For this exercise, copy the data exactly and omit any images.

.....

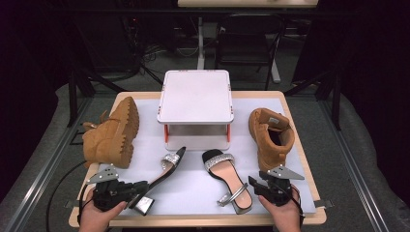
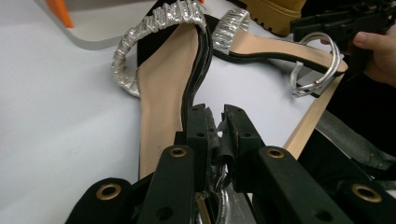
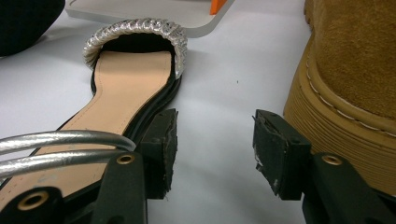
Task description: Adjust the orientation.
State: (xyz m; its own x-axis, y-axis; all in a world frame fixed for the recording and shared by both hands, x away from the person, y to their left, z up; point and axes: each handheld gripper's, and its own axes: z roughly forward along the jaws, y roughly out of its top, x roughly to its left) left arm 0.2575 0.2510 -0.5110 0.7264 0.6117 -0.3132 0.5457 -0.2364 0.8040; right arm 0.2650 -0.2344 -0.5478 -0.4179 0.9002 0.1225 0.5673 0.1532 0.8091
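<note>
Left hand (image 1: 96,217) enters from the bottom edge of the high view, fingers wrapped under the black left hand-held gripper (image 1: 140,189). Gripper body lies nearly level, pointing right and slightly away from the person, grey three-cornered plate on top, cable trailing off to the left. In the left gripper view its 2 black jaws stand almost together, pads pinching a thin edge between them.

Right hand (image 1: 283,212) also comes in from the bottom edge, holding the black right hand-held gripper (image 1: 255,186), which points left and away. In the right gripper view (image 3: 215,140) its 2 jaws stand apart, nothing between the pads.
</note>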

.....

[Response area]
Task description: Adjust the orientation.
State: (xyz m; its own x-axis, y-axis; all in a world frame fixed for the recording and shared by both hands, x away from the person, y to their left, z up; point and axes: each handheld gripper's, and its own axes: z roughly forward along the jaws, y roughly out of its top, x roughly to its left) left arm 0.2575 0.2510 -0.5110 0.7264 0.6117 -0.3132 0.5457 -0.2364 0.8040; right arm 0.2650 -0.2344 -0.5478 -0.4179 0.9002 0.1225 0.5673 0.1532 0.8091
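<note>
Left hand (image 1: 96,217) enters from the bottom edge of the high view, fingers wrapped under the black left hand-held gripper (image 1: 140,189). Gripper body lies nearly level, pointing right and slightly away from the person, grey three-cornered plate on top, cable trailing off to the left. In the left gripper view its 2 black jaws stand almost together, pads pinching a thin edge between them.

Right hand (image 1: 283,212) also comes in from the bottom edge, holding the black right hand-held gripper (image 1: 255,186), which points left and away. In the right gripper view (image 3: 215,140) its 2 jaws stand apart, nothing between the pads.
</note>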

No other output is needed; the exercise is complete.